CANTO XXXVII
La noche cae como un misterio enorme.
Los niños van abriéndose paso por la espesura
del bosque, dos linternas, dos motas temblorosas
burlando la hojarasca y los troncos y el musgo.
Una masa de otoño espeso, fría, húmeda,
se filtra en lo más hondo de su niñez, los pierde
en una linde oscura del camino, no saben
dónde están.
Seiku contempla el rostro serio de sus compadres
que contemplan las pocas monedas en la mesa.
La dura escarlatina esparcida por todas
las cuentas de la casa, la angustia del recibo,
del menos,
y las pústulas rojas que quedan del dinero.
Se les ha aparecido la puta, la de todos.
Han caído en el miedo, con los rostros perdidos
en Jung, rostros a ciegas, en las hondas raíces
del terror de la tribu. Rostros sin ADN.
Están paralizados en el gas, en los dedos
largos y deshuesados, en la luz de unas formas
que fueron, que no son, no son, vapores, gasas,
Toulouse Lautrec sus miembros apenas dibujados,
rayajos de carbón y un embozo de rímel.
A lo lejos, un coche, pero no ven sus faros
en la espesura del tiempo.
Ella está allí, le caen churretes de la noche
en su rostro para los astros.
No les llega la vida para gritar siquiera,
solo caen las linternas. Una de ellas se apaga.
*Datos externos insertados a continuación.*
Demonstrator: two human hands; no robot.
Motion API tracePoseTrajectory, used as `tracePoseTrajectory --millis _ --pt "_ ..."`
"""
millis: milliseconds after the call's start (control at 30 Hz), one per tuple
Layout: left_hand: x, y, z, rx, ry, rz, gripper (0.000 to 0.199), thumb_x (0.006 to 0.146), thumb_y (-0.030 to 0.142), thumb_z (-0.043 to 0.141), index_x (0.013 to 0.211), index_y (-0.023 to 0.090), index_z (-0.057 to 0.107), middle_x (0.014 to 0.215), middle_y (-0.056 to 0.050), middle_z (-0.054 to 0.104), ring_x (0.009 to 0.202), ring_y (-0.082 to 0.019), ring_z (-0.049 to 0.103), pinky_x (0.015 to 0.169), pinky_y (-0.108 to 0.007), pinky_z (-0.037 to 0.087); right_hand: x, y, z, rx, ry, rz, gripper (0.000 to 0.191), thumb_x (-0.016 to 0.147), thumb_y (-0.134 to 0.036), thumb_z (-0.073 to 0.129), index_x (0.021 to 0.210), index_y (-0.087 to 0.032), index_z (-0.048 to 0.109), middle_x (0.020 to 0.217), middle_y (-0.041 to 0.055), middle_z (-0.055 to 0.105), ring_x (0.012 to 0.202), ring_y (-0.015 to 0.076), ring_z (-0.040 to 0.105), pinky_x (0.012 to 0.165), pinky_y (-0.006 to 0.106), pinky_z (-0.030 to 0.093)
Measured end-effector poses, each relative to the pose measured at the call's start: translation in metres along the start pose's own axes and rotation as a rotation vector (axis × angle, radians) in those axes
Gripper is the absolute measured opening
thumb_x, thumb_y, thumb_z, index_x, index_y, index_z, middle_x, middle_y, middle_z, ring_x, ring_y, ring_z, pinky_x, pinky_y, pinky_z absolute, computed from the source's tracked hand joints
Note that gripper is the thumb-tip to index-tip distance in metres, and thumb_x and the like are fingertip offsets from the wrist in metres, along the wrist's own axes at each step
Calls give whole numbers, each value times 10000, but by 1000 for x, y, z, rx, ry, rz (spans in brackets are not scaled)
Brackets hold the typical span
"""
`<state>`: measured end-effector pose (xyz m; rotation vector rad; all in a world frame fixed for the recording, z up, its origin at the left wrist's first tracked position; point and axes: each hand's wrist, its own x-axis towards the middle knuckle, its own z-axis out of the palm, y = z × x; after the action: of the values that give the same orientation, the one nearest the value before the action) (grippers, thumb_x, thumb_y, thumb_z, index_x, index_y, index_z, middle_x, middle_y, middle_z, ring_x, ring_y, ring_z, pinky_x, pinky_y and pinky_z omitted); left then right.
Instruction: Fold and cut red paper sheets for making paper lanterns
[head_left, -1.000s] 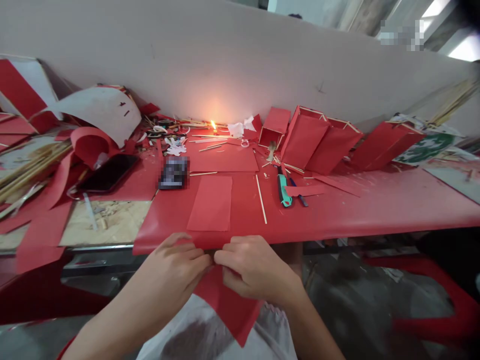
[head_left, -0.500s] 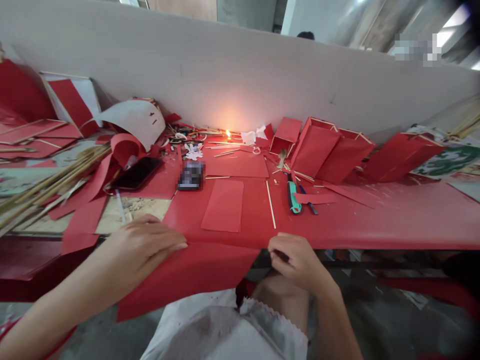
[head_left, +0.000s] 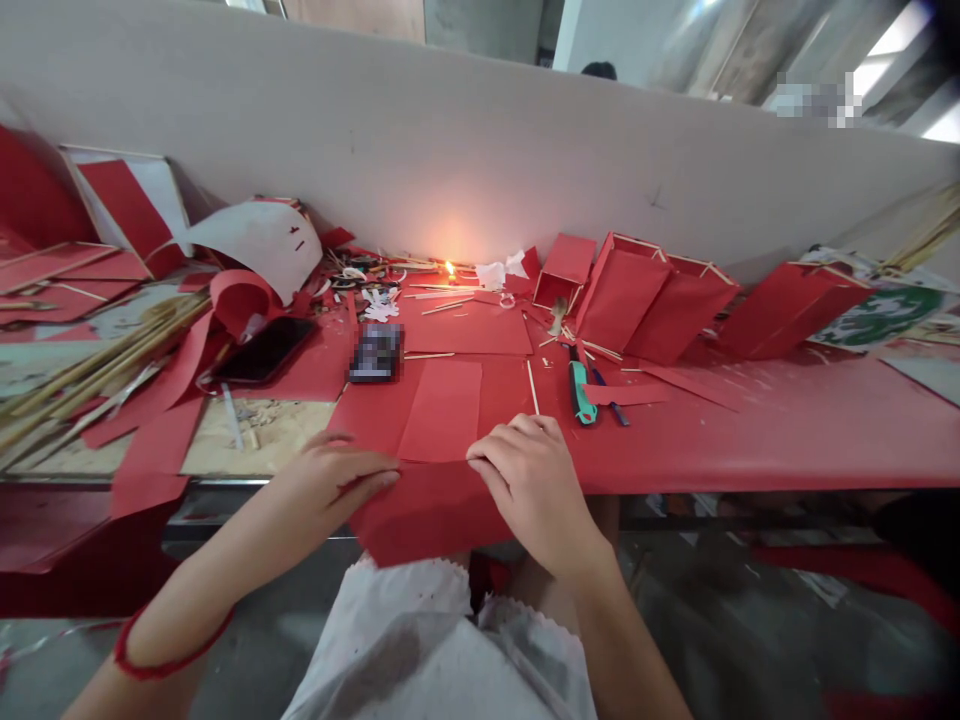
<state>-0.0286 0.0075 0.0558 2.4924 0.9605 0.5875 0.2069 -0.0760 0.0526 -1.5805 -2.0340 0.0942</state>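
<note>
A red paper sheet [head_left: 431,510] hangs over the table's front edge, its upper edge pinched between both hands. My left hand [head_left: 341,475] is closed on its upper left part, thumb and fingers together. On the right, my right hand [head_left: 525,480] grips the same edge with bent fingers. Just beyond the sheet, a smaller red paper rectangle [head_left: 442,410] lies flat on the red table surface [head_left: 720,430]. A thin pale stick [head_left: 533,386] lies beyond my right hand.
A lit candle [head_left: 450,270] burns near the wall. Red paper boxes [head_left: 622,295] stand at the back right. A green cutter [head_left: 580,392], a dark phone [head_left: 264,350], another device [head_left: 376,352] and bamboo sticks [head_left: 112,355] lie around.
My right hand has moved left and forward onto the sheet's upper edge. My left hand has shifted right with the sheet, which now hangs between both hands.
</note>
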Motion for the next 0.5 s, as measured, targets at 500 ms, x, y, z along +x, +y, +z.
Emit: tracePoseTrajectory --millis 500 --pt "27 31 38 112 101 372 210 819 79 516 744 211 662 768 4 760 664 -154 665 963 -430 444 -12 7 5 -106 -24 -91 214 932 -84 510 843 -227 642 788 0 659 839 199 505 1012 402 312"
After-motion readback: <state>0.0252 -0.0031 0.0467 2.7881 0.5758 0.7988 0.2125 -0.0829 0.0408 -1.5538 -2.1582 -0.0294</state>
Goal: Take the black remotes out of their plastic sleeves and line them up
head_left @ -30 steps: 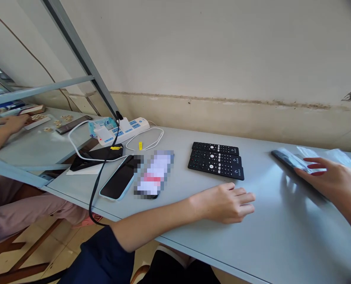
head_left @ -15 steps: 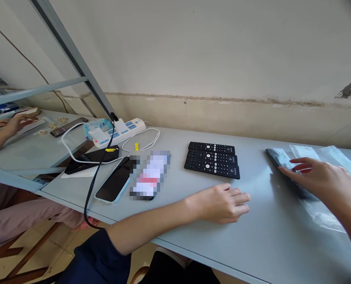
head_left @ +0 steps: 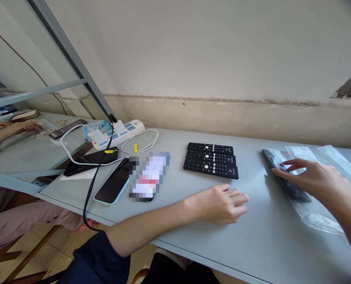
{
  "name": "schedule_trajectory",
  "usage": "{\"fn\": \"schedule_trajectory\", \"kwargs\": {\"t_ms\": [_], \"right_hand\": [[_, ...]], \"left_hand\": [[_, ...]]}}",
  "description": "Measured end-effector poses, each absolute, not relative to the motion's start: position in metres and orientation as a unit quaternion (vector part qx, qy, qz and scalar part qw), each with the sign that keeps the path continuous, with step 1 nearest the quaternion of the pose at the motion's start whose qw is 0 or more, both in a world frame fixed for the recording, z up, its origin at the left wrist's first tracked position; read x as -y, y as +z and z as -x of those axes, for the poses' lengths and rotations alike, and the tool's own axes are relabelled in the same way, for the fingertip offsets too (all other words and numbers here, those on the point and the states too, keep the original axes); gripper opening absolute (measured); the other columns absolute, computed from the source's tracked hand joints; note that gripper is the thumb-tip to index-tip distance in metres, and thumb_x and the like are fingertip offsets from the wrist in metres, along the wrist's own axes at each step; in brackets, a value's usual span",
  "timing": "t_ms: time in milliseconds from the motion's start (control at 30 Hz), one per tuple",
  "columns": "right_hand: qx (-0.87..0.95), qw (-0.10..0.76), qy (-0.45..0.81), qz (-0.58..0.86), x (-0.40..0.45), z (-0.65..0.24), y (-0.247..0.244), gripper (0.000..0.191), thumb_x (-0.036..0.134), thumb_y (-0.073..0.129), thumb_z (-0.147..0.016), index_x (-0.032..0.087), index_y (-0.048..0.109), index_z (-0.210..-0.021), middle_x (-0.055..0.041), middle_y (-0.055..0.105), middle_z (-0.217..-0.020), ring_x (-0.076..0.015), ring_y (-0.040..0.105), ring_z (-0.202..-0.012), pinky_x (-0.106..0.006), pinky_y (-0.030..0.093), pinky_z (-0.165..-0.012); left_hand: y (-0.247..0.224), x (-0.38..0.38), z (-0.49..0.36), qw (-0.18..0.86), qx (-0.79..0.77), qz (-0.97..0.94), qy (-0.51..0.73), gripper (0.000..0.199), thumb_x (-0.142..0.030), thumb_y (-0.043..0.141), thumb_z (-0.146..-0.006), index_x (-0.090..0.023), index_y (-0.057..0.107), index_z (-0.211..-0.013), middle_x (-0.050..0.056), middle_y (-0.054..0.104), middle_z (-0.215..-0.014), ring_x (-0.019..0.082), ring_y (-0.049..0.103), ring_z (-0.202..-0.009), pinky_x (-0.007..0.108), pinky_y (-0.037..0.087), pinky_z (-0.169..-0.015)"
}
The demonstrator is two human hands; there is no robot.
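My left hand (head_left: 223, 204) rests on the grey table, its fingers loosely bent and slightly apart, with nothing visible in it. Just beyond it lie several black remote controls (head_left: 211, 160) in a neat overlapping group, buttons up. At the right, my right hand (head_left: 320, 181) has its thumb and forefinger on a black remote control (head_left: 267, 156), partly covered by clear plastic. The other fingers of that hand are hidden. Clear plastic bags (head_left: 320, 215) lie under and behind the right hand.
Left on the table are a phone (head_left: 112, 183) in a light blue case, a phone with a blurred screen (head_left: 152, 173), a dark phone (head_left: 92, 159), white cables and a power strip (head_left: 128, 132). Another person's hand (head_left: 24, 127) is at the neighbouring table (head_left: 57, 152). A wall stands behind.
My right hand and the remote control under it have shifted slightly left. The left hand stays in place. The other person's hand has moved a little.
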State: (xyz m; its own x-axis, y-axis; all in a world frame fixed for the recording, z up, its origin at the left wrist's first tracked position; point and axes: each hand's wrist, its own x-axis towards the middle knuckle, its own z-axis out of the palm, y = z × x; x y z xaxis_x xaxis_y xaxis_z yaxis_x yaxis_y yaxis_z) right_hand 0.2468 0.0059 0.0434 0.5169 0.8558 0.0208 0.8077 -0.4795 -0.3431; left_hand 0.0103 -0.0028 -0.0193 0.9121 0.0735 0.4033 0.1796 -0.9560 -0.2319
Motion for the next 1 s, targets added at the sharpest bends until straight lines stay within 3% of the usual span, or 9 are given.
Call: {"fn": "schedule_trajectory", "kwargs": {"t_ms": [367, 533, 667, 867, 1000], "right_hand": [[0.509, 0.148, 0.082, 0.844, -0.008, -0.254, 0.037, 0.048, 0.066, 0.057, -0.045, 0.025, 0.063, -0.070, -0.0071, 0.063, -0.065, -0.0299, 0.057, -0.069, -0.038, 0.041, -0.055], [0.546, 0.144, 0.047, 0.824, -0.009, -0.254, 0.026, 0.068, 0.066, 0.050, -0.049, 0.022, 0.065, -0.099, -0.0128, 0.063, -0.094, -0.0283, 0.057, -0.071, -0.037, 0.040, -0.055], [0.562, 0.123, 0.069, 0.815, -0.009, -0.253, 0.018, 0.079, 0.058, 0.047, -0.048, 0.018, 0.058, -0.115, -0.0150, 0.061, -0.098, -0.0300, 0.057, -0.080, -0.036, 0.041, -0.060], [0.566, 0.112, 0.084, 0.812, -0.010, -0.249, 0.021, 0.077, 0.060, 0.047, -0.049, 0.021, 0.058, -0.113, -0.0138, 0.061, -0.101, -0.0311, 0.057, -0.086, -0.035, 0.040, -0.060], [0.559, 0.112, 0.085, 0.817, -0.011, -0.250, 0.020, 0.074, 0.062, 0.049, -0.047, 0.023, 0.059, -0.109, -0.0128, 0.063, -0.095, -0.0307, 0.058, -0.079, -0.035, 0.037, -0.056]], "left_hand": [[-0.020, 0.002, -0.010, 0.132, 0.070, 0.970, -0.192, 0.017, -0.019, 0.047, -0.086, -0.016, 0.059, -0.075, 0.004, 0.066, -0.094, 0.013, 0.056, -0.075, 0.027, 0.037, -0.060], [-0.020, 0.002, -0.010, 0.132, 0.073, 0.970, -0.192, 0.014, -0.021, 0.051, -0.085, -0.016, 0.058, -0.074, 0.004, 0.065, -0.093, 0.013, 0.056, -0.075, 0.027, 0.036, -0.060], [-0.020, 0.001, -0.009, 0.139, 0.075, 0.966, -0.203, 0.014, -0.021, 0.051, -0.085, -0.016, 0.059, -0.074, 0.004, 0.065, -0.093, 0.013, 0.056, -0.074, 0.027, 0.035, -0.059], [-0.019, 0.001, -0.009, 0.138, 0.077, 0.968, -0.193, 0.016, -0.021, 0.050, -0.086, -0.016, 0.059, -0.074, 0.004, 0.065, -0.094, 0.013, 0.056, -0.074, 0.027, 0.035, -0.059], [-0.020, 0.002, -0.011, 0.123, 0.070, 0.973, -0.181, 0.018, -0.021, 0.049, -0.086, -0.016, 0.060, -0.074, 0.003, 0.065, -0.091, 0.013, 0.056, -0.073, 0.027, 0.035, -0.059]]}}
Les han cortado otra vez la luz, otra vez,
otra la luz. La noche se retuerce en sus venas,
en la penumbra dura de velas y negrura
barroca. Caravaggio en los ángulos negros
de la luz de las velas, en el ángulo trémolo
de un estertor del Greco, los contornos del Greco
crepitando en sus miembros, crepitando una oscura
tiniebla de pellejos, oscura norma oscura
de lunas y de huesos,
y el brillo blanquecino de los móviles.
La factura del mundo se cierne sobre ellos.